--- AVAILABLE DATA Enclosed Below ---

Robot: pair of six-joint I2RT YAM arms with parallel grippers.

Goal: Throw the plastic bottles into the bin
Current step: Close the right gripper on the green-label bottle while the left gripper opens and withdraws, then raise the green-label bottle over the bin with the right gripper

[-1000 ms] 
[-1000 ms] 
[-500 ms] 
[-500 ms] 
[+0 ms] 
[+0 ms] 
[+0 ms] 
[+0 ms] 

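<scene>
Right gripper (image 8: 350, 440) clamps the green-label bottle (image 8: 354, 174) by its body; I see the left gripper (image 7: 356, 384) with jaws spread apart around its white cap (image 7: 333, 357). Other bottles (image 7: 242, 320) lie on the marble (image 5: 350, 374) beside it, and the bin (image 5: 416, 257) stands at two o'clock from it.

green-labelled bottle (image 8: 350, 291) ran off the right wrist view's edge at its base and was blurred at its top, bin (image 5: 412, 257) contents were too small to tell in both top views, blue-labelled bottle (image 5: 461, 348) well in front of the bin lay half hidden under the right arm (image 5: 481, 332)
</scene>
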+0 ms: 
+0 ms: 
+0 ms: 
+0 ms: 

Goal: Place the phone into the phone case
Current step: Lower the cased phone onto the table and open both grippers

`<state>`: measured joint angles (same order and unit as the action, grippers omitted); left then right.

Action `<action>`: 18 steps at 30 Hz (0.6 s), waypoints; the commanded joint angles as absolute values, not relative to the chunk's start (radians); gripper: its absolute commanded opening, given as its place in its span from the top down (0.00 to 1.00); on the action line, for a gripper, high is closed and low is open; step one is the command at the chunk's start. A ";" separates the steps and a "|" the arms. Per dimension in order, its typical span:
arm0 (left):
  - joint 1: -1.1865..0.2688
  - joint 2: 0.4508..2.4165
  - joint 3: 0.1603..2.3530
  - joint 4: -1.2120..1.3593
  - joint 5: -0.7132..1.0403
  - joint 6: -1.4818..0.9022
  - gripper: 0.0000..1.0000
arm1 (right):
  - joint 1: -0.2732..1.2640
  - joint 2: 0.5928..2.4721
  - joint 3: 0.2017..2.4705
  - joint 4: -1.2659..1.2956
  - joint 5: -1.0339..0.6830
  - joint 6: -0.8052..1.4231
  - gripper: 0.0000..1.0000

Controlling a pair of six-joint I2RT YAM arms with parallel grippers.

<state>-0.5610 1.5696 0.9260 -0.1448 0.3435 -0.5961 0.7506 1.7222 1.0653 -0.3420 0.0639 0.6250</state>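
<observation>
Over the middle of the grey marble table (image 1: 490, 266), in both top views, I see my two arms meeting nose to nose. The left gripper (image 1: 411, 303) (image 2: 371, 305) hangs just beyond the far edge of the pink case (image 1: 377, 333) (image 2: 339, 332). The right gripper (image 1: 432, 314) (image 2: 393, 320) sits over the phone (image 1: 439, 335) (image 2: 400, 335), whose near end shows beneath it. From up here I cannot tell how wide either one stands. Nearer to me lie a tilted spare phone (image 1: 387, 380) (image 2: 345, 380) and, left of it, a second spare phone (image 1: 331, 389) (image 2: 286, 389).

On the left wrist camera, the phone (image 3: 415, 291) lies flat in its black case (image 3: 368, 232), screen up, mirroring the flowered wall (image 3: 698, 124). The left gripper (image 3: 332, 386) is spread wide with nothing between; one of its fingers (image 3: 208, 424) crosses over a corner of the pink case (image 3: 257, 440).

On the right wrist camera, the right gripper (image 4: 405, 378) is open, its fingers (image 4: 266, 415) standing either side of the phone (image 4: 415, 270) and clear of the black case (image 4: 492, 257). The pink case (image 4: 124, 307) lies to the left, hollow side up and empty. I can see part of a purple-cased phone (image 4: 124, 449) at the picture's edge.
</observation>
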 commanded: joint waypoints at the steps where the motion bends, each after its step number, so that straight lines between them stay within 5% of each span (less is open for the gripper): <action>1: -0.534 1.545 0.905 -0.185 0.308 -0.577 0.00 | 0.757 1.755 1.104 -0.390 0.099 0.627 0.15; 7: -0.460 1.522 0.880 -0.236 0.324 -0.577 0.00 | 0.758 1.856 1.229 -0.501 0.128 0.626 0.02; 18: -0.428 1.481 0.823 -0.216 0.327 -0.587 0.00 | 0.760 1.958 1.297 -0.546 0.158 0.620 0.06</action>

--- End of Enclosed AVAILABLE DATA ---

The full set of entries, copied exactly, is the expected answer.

▶ [RESULT OF THIS TASK]:
Robot: pair of six-joint I2RT YAM arms with parallel grippers.

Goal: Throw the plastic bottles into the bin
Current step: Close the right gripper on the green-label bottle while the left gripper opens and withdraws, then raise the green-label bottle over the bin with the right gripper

[-1000 ms] 
[-1000 ms] 
[-500 ms] 
[-500 ms] 
[+0 ms] 
[+0 ms] 
[+0 ms] 
[+0 ms] 

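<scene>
Right gripper (image 8: 350, 440) clamps the green-label bottle (image 8: 354, 174) by its body; I see the left gripper (image 7: 356, 384) with jaws spread apart around its white cap (image 7: 333, 357). Other bottles (image 7: 242, 320) lie on the marble (image 5: 350, 374) beside it, and the bin (image 5: 416, 257) stands at two o'clock from it.

green-labelled bottle (image 8: 350, 291) ran off the right wrist view's edge at its base and was blurred at its top, bin (image 5: 412, 257) contents were too small to tell in both top views, blue-labelled bottle (image 5: 461, 348) well in front of the bin lay half hidden under the right arm (image 5: 481, 332)
</scene>
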+0 ms: 
+0 ms: 
+0 ms: 
+0 ms: 

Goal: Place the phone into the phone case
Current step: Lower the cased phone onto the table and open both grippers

`<state>`: measured joint angles (same order and unit as the action, grippers omitted); left then right.

Action `<action>`: 18 steps at 30 Hz (0.6 s), waypoints; the commanded joint angles as absolute values, not relative to the chunk's start (radians); gripper: its absolute commanded opening, given as its place in its span from the top down (0.00 to 1.00); on the action line, for a gripper, high is closed and low is open; step one is the command at the chunk's start. A ";" separates the steps and a "|" the arms. Per dimension in order, its typical span:
arm0 (left):
  - joint 1: -1.1865..0.2688
  - joint 2: 0.4508..2.4165
  - joint 3: 0.1603..2.3530
  - joint 4: -1.2120..1.3593
  - joint 5: -0.7132..1.0403
  - joint 6: -1.4818..0.9022
  - gripper: 0.0000..1.0000
arm1 (right):
  - joint 1: -0.2732..1.2640
  - joint 2: 0.5928..2.4721
  - joint 3: 0.2017..2.4705
  - joint 4: -1.2659..1.2956
  - joint 5: -1.0339..0.6830
  - joint 6: -0.8052..1.4231
  - gripper: 0.0000..1.0000

Controlling a pair of six-joint I2RT YAM arms with parallel grippers.

<state>-0.5610 1.5696 0.9260 -0.1448 0.3435 -0.5961 0.7506 1.7222 1.0653 -0.3420 0.0639 0.6250</state>
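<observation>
Over the middle of the grey marble table (image 1: 490, 266), in both top views, I see my two arms meeting nose to nose. The left gripper (image 1: 411, 303) (image 2: 371, 305) hangs just beyond the far edge of the pink case (image 1: 377, 333) (image 2: 339, 332). The right gripper (image 1: 432, 314) (image 2: 393, 320) sits over the phone (image 1: 439, 335) (image 2: 400, 335), whose near end shows beneath it. From up here I cannot tell how wide either one stands. Nearer to me lie a tilted spare phone (image 1: 387, 380) (image 2: 345, 380) and, left of it, a second spare phone (image 1: 331, 389) (image 2: 286, 389).

On the left wrist camera, the phone (image 3: 415, 291) lies flat in its black case (image 3: 368, 232), screen up, mirroring the flowered wall (image 3: 698, 124). The left gripper (image 3: 332, 386) is spread wide with nothing between; one of its fingers (image 3: 208, 424) crosses over a corner of the pink case (image 3: 257, 440).

On the right wrist camera, the right gripper (image 4: 405, 378) is open, its fingers (image 4: 266, 415) standing either side of the phone (image 4: 415, 270) and clear of the black case (image 4: 492, 257). The pink case (image 4: 124, 307) lies to the left, hollow side up and empty. I can see part of a purple-cased phone (image 4: 124, 449) at the picture's edge.
</observation>
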 commanded: joint waypoints at the steps where the motion bends, each after its step number, so that straight lines between them stay within 5% of each span (less is open for the gripper): <action>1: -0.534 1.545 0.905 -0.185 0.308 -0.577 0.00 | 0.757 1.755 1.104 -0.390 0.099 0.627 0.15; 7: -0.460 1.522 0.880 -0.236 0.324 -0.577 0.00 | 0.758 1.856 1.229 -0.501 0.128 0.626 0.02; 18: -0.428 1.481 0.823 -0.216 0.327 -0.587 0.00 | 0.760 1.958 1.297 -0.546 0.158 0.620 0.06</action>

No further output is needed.